苦しんで泣いてる場合じゃないのに。わたしはここで苦しんでる場合じゃない。早く人生を進めないとなのに、立ち止まって振り返って座り込んでる。
いなくなった人のことを早く受け入れて思い出にして「そんな友達もいたね、死んじゃったけど美しい生き様だった」みたいな気持ちにならなきゃいけないのに、ズルズルと引きずって泣いてうすぼんやりと天井を見つめて。
活動、やめようかなあ。友達にわたしのことをいっぱい考えてほしくて気を引きたくてやってたとこあるし。意味ないんですよ全部。もう。あの子がいなきゃ意味がないんです。
大学院も辞めたいけど辞めちゃいけない。ありがたいくらいにお金という愛の形をかけていただいてるから。
でも、愛してくれるファンは少なくてもいる。仲間も私の存在を愛していてくれる。だからやめる必要なんてないはずなのに。何なら、愛されているからやめたくはない。
けれどもう続けれないって気持ちが大きい。その理由として、友達がいないという要因以上に大きいのが、喋れなくなったこと。
ふと、1人での配信って1年以上やっていないし久々にやるかと思った。とりあえず、配信の練習と称して誰もいないところに向かって雑談をしてみた。するとぼろぼろと涙が溢れてきた。友達とは全然関係ない話題なのにめそめそと泣いてしまう。言葉が詰まって息苦しくなる。
あんなに回っていた口が回らなくなったわけじゃない。Twitterでは騒いで文章は紡げるから。脳内はずっと変わらず喧騒って感じで、それを声としてアウトプットするだけなんて、苦痛でもないはずなのに。
こんなの、病気だ。こんなにボロボロの姿を見せたくない。弱い私は見せたくない。病気の私は表舞台にいないから。精神科と1Kの部屋と、影のインターネットにしか病気の私はいないから。ここは影のインターネットです。
「理想の私」の姿が活動アカウントで。理想をもう演じられなくなったのかもしれない。
醜くても無理やり演技を続投するのではなく、思い出と理想が綺麗なうちに幕を下ろしてやるのが私の為の救いでもあるのかもしれない、と考えている。
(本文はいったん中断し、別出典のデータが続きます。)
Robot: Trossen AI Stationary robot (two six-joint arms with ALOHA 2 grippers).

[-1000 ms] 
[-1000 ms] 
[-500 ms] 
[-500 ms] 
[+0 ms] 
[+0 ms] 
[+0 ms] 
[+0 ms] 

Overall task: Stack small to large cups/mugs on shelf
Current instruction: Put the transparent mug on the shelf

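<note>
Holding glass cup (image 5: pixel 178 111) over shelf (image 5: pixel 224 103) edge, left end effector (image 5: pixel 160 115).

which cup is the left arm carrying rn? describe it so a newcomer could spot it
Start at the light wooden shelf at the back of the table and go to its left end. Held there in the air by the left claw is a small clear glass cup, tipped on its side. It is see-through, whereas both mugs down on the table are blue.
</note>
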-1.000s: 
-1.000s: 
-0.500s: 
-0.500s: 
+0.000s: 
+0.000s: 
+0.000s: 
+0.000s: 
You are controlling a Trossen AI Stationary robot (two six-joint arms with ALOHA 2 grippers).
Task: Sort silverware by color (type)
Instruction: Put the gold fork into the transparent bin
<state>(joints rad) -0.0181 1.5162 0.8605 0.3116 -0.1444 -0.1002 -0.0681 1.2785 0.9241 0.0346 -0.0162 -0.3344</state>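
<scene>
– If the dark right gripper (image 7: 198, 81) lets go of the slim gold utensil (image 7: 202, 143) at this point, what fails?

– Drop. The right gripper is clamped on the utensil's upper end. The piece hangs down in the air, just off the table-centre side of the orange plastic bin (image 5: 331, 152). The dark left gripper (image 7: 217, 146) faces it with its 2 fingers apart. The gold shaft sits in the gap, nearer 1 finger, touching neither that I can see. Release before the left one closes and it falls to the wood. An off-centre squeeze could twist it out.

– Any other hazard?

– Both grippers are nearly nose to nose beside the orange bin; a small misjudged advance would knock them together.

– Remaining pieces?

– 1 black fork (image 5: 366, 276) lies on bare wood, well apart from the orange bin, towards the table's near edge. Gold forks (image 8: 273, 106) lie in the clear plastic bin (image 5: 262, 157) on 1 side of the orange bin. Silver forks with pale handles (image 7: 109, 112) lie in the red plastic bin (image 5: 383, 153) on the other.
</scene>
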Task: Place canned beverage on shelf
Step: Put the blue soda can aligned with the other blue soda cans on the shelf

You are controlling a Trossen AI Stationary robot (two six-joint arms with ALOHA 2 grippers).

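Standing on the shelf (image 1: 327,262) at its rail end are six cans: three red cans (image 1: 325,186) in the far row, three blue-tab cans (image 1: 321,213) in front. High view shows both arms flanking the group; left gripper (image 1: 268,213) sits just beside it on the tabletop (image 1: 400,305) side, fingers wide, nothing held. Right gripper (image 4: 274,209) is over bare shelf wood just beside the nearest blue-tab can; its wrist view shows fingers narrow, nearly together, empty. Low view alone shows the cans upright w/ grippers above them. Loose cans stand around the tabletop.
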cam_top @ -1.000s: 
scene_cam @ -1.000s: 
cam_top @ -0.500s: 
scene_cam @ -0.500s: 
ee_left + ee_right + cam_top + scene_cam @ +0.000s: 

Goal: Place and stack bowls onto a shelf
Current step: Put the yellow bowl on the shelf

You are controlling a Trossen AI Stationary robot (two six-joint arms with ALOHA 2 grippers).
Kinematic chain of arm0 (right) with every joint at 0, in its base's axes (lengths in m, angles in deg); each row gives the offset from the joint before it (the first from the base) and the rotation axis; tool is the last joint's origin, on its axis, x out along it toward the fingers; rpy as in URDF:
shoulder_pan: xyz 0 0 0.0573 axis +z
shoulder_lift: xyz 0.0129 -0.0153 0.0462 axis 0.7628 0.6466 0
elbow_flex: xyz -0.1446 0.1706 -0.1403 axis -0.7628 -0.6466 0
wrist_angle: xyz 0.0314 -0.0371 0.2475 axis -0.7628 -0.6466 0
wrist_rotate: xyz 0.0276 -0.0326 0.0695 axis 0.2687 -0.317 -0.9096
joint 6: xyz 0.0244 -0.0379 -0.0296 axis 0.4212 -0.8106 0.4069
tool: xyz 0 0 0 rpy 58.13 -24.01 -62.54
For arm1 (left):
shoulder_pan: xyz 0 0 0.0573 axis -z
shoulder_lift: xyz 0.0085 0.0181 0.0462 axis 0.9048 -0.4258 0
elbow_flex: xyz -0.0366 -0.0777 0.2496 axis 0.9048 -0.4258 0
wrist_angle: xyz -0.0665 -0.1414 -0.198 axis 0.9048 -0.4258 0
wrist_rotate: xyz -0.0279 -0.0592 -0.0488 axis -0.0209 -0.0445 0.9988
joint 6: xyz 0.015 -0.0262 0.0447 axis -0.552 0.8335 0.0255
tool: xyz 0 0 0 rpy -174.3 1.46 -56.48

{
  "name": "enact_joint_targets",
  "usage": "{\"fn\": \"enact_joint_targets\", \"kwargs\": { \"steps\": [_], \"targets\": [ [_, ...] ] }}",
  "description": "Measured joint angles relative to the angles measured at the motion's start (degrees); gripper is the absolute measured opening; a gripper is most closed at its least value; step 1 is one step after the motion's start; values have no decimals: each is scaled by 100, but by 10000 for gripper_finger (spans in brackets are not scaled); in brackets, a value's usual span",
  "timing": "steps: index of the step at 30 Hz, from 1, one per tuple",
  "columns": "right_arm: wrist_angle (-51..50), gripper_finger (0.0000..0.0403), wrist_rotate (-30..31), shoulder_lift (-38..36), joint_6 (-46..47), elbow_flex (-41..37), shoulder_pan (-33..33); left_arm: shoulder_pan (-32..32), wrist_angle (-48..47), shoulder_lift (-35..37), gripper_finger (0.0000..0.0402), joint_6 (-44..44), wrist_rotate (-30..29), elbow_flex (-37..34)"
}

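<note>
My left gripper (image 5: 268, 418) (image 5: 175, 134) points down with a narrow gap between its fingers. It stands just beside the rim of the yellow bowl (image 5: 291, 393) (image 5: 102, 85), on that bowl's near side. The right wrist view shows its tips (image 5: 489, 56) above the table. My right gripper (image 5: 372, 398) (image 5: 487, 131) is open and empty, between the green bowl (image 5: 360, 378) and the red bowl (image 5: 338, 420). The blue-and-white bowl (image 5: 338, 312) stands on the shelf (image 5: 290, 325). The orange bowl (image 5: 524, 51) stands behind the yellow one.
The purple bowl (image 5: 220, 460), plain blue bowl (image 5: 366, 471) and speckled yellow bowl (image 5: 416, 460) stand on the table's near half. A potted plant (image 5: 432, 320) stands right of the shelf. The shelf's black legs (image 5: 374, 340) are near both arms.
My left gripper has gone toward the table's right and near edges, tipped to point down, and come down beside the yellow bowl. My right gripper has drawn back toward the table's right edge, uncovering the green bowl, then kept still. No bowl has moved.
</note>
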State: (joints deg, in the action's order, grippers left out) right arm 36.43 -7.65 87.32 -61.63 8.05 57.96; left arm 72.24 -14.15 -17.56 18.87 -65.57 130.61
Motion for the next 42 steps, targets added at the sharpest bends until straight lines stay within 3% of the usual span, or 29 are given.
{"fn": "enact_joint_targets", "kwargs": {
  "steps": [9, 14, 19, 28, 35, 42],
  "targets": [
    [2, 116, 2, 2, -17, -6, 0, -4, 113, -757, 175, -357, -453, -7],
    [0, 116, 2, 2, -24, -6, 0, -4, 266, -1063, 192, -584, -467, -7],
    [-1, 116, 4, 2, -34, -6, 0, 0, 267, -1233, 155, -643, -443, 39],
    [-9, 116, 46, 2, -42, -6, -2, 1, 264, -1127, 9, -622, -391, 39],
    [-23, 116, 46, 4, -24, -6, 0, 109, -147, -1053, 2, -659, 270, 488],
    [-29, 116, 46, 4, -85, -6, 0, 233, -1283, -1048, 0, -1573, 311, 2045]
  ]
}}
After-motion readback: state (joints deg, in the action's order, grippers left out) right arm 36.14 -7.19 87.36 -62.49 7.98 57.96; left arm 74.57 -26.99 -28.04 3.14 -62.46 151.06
あと2週間くらい頑張ってリハビリをしようと思う。配信中に泣かないための。それでも治らなければ、活動アカウントには、彼女には、幕を引いてもらおうと思う。
めそめそリハビリをどうぞご覧あれ。嘘見ないで。泣いているところ、弱いところなんて見せたくないから。強くて美しいお姉様でいたいから。